After finding the line with "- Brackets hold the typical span" in the entries below, retype exactly each line from there through the line with "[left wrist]", including that final line.

◆ **RECORDED INFORMATION**
-------

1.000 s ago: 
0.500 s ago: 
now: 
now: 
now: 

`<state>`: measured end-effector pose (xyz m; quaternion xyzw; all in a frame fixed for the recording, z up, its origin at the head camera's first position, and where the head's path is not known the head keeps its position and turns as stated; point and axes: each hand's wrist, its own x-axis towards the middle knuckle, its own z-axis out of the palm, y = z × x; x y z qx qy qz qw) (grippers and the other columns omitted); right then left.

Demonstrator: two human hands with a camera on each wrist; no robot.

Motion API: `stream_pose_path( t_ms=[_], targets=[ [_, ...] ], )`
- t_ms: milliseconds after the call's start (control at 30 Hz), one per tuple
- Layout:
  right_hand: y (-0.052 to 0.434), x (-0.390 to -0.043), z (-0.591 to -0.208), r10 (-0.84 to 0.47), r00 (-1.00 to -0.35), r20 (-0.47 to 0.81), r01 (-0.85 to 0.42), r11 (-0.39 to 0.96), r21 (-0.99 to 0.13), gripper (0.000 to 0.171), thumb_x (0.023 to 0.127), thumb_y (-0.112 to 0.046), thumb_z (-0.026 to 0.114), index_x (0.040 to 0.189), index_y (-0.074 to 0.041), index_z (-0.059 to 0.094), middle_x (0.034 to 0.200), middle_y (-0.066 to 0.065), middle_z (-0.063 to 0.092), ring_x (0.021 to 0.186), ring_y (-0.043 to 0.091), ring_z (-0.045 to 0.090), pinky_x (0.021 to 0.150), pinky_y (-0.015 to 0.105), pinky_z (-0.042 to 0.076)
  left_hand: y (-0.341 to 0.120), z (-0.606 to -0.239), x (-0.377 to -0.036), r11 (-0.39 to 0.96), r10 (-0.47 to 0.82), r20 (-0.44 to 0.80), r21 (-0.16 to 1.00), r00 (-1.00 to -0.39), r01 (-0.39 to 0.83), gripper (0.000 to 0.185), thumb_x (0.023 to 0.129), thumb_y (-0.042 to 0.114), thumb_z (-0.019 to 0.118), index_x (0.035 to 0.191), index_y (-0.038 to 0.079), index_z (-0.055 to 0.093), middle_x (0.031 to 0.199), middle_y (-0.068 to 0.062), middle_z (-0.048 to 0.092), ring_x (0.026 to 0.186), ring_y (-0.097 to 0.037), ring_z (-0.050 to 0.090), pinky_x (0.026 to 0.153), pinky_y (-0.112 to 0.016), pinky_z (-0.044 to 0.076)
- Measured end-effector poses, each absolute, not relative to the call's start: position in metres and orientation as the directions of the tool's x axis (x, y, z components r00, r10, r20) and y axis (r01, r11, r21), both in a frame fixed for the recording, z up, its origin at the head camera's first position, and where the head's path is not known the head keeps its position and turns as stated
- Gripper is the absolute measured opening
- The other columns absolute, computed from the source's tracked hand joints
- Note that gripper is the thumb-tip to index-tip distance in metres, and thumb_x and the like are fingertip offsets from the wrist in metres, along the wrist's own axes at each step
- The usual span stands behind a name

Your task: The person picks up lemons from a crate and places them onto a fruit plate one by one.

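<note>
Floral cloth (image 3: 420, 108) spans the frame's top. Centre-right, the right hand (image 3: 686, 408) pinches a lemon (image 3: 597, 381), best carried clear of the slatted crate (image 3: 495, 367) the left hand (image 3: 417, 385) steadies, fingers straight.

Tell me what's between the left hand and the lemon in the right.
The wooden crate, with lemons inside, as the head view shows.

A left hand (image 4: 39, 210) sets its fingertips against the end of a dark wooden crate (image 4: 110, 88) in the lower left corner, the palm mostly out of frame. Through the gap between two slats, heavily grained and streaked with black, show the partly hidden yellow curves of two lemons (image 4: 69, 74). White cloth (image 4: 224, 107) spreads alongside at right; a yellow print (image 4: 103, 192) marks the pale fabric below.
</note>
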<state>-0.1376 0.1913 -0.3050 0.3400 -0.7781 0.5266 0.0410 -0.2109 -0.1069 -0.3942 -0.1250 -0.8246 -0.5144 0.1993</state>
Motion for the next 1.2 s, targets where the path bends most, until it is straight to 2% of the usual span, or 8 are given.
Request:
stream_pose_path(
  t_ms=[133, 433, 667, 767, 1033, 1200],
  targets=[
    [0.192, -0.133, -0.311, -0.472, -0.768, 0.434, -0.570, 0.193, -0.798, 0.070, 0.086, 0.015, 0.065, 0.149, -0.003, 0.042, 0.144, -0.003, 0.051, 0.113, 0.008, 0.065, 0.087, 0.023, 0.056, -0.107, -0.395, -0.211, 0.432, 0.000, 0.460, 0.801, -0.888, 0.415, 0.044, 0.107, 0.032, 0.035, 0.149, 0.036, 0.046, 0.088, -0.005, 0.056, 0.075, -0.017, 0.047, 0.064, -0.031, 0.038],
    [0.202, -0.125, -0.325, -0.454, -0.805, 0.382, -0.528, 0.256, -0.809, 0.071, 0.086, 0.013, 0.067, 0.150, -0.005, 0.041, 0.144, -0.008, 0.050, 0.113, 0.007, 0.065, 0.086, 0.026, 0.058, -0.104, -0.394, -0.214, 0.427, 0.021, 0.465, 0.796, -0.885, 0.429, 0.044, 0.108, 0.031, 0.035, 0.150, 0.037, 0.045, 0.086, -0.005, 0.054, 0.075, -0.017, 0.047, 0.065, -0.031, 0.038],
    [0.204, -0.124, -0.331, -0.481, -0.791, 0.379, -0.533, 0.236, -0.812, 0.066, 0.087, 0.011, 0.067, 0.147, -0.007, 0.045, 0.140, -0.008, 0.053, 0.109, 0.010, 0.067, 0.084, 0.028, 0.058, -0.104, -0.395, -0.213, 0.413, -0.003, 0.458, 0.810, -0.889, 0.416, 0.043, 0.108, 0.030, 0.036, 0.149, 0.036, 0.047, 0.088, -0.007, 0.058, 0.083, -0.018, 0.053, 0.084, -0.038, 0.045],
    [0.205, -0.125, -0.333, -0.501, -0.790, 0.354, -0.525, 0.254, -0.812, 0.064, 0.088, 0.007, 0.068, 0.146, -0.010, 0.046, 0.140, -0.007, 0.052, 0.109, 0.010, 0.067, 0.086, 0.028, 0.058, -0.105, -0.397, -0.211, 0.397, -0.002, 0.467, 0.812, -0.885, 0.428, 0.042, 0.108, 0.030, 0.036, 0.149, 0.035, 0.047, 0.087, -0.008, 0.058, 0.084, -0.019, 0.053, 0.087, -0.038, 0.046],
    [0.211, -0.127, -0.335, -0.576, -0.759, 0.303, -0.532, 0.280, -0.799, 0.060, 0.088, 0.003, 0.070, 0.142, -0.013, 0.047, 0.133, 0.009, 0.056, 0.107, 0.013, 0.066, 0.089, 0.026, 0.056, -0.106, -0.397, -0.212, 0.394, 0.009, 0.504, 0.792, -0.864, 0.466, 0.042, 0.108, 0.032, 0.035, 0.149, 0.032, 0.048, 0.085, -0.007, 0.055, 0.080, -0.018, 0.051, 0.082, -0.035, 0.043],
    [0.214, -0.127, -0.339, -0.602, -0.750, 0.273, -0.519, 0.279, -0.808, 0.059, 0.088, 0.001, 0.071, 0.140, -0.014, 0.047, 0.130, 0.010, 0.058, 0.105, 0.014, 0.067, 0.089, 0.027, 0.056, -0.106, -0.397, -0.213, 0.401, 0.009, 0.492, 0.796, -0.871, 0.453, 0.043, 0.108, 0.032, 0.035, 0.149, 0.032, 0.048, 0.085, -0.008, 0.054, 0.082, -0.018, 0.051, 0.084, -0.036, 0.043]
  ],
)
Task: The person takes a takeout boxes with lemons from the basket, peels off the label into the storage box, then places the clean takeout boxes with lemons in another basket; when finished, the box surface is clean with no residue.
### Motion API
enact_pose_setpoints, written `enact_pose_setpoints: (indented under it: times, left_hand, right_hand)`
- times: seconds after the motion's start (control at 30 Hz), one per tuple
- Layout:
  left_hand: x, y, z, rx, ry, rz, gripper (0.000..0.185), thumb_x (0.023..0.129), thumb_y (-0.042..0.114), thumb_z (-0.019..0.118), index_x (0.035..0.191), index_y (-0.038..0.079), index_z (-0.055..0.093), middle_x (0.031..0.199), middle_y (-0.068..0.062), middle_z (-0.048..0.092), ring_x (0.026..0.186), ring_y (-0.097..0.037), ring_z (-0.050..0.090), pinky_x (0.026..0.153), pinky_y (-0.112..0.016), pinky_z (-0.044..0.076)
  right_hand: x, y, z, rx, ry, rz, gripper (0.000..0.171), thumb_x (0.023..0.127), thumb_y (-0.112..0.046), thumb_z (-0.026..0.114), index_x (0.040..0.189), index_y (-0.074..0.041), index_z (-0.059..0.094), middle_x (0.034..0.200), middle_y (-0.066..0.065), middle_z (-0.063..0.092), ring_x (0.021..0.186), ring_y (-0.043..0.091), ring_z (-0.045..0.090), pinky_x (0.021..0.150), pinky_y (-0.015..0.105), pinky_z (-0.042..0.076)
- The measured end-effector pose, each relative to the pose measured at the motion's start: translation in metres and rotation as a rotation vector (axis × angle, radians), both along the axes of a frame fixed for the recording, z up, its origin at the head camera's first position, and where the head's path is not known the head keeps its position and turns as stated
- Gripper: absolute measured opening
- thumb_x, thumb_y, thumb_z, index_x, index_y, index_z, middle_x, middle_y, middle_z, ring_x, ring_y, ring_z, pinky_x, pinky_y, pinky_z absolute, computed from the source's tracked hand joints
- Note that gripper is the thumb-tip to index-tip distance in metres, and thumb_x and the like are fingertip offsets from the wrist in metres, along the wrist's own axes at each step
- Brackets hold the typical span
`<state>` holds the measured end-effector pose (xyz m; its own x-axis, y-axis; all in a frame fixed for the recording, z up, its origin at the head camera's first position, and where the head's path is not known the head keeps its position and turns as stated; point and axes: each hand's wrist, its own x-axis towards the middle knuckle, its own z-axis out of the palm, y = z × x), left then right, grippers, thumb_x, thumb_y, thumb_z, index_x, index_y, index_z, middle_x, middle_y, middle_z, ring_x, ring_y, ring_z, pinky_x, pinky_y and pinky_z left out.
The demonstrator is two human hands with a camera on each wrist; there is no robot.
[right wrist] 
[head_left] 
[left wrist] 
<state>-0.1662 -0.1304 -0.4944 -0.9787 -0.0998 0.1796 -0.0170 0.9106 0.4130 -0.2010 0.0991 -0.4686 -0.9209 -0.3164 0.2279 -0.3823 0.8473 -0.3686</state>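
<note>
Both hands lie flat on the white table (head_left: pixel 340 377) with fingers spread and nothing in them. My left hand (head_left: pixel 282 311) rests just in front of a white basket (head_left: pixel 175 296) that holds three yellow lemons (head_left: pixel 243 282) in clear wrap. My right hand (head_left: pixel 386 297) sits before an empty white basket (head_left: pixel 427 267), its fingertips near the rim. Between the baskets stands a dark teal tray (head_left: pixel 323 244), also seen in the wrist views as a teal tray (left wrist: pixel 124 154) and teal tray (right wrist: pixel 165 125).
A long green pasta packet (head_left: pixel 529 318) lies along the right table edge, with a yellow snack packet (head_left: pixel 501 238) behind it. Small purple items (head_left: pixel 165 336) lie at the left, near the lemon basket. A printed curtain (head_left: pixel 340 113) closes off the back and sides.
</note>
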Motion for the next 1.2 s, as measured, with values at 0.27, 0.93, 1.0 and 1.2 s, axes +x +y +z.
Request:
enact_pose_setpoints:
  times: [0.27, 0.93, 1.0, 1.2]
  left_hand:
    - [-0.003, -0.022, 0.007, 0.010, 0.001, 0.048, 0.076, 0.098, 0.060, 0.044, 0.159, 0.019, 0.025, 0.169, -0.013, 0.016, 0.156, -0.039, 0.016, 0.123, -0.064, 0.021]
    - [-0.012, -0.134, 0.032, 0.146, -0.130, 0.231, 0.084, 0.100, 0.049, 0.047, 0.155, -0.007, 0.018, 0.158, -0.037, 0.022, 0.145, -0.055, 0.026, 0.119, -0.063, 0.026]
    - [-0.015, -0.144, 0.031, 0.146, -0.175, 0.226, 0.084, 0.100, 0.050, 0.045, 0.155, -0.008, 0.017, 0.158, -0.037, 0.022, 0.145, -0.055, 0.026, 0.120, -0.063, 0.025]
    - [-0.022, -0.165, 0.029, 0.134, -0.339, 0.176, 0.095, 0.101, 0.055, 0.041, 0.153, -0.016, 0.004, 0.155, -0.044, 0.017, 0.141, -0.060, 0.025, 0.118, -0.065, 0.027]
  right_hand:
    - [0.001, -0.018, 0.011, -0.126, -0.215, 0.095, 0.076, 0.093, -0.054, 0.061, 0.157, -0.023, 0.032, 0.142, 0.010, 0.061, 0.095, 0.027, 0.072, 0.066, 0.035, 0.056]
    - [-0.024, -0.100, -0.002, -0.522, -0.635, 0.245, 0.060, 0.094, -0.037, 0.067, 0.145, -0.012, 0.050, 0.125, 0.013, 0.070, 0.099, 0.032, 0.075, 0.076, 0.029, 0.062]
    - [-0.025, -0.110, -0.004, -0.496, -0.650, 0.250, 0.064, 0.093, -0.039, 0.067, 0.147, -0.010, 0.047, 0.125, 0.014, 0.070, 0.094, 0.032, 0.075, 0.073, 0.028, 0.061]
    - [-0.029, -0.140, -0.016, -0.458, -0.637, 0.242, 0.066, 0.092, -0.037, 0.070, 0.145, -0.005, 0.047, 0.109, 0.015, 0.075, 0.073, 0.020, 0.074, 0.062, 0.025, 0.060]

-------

◆ **RESULT FOR THIS EXERCISE**
- Brackets hold the typical span
`<state>` holds the measured end-effector pose (xyz m; its own x-axis, y-axis; all in a frame fixed for the recording, z up, its origin at the head camera's first position, and where the head's path is not known the head keeps its position and turns as stated; point and axes: each hand's wrist, its own x-axis towards the middle knuckle, its own z-axis out of the palm, y = z × x), left then right, grippers, thumb_x, thumb_y, thumb_z, index_x, index_y, index_z, middle_x, middle_y, middle_z, ring_x, ring_y, ring_z, pinky_x, pinky_y and pinky_z left out.
The demonstrator is two human hands with a camera on each wrist; there is no robot.
[right wrist] 
[head_left] 
[left wrist] 

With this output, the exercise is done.